* Exercise aim:
Reproduce every entry exactly.

[Dataset excerpts]
= Beginning of Section =

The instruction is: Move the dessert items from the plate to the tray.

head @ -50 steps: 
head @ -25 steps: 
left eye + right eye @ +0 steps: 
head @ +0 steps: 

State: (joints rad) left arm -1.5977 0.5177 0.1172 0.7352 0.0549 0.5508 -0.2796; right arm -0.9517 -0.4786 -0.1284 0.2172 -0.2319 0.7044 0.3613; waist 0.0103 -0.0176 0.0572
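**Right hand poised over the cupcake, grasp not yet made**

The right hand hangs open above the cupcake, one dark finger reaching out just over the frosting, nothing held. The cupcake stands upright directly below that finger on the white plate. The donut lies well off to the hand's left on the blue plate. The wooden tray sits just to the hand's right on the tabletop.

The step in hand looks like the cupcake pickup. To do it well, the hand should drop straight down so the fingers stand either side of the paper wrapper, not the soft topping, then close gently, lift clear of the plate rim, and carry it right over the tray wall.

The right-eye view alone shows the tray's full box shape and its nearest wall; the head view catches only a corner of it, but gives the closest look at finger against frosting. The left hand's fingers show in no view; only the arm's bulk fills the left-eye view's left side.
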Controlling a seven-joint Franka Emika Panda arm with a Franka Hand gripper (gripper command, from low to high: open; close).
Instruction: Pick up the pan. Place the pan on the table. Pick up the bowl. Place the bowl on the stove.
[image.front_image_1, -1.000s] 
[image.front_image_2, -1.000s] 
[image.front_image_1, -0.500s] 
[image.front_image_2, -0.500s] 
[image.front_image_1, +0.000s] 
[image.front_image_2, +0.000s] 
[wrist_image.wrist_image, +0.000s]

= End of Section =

* Answer for the task:
The instruction is: Move the dessert items from the plate to the tray.

head @ -50 steps: 
head @ -25 steps: 
left eye + right eye @ +0 steps: 
head @ +0 steps: 

State: (joints rad) left arm -1.5977 0.5177 0.1172 0.7352 0.0549 0.5508 -0.2796; right arm -0.9517 -0.4786 -0.1284 0.2172 -0.2319 0.7044 0.3613; waist 0.0103 -0.0176 0.0572
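**Right hand poised over the cupcake, grasp not yet made**

The right hand hangs open above the cupcake, one dark finger reaching out just over the frosting, nothing held. The cupcake stands upright directly below that finger on the white plate. The donut lies well off to the hand's left on the blue plate. The wooden tray sits just to the hand's right on the tabletop.

The step in hand looks like the cupcake pickup. To do it well, the hand should drop straight down so the fingers stand either side of the paper wrapper, not the soft topping, then close gently, lift clear of the plate rim, and carry it right over the tray wall.

The right-eye view alone shows the tray's full box shape and its nearest wall; the head view catches only a corner of it, but gives the closest look at finger against frosting. The left hand's fingers show in no view; only the arm's bulk fills the left-eye view's left side.
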Controlling a seven-joint Franka Emika Panda arm with a Franka Hand gripper (gripper command, from low to high: open; close).
Instruction: Pick up the pan. Place the pan on the table. Pick up the bowl. Place the bowl on the stove.
[image.front_image_1, -1.000s] 
[image.front_image_2, -1.000s] 
[image.front_image_1, -0.500s] 
[image.front_image_2, -0.500s] 
[image.front_image_1, +0.000s] 
[image.front_image_2, +0.000s] 
[wrist_image.wrist_image, +0.000s]

The work on this exercise is now complete.